ACTIVITY |
Set down the data below exactly; pictures stay out.

----------------------------------------

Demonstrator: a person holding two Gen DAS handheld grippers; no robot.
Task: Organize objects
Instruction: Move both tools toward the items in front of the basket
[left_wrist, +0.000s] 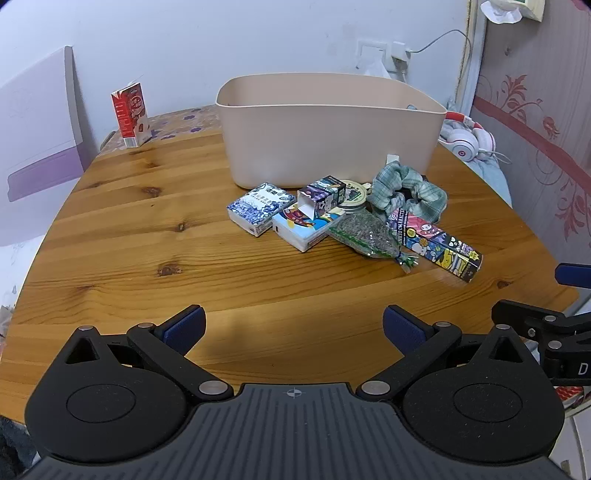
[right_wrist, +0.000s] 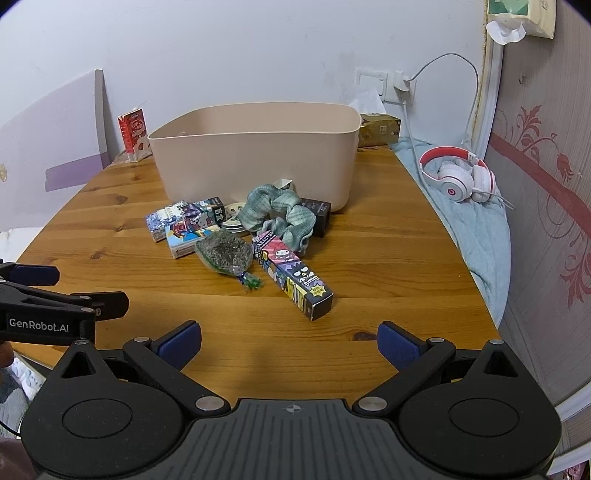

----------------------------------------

OUTPUT OF THE EXERCISE |
Demonstrator: a person holding two Gen DAS handheld grippers; no robot.
Task: Organize objects
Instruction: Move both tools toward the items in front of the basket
[left_wrist, +0.000s] 
[right_wrist, +0.000s] 

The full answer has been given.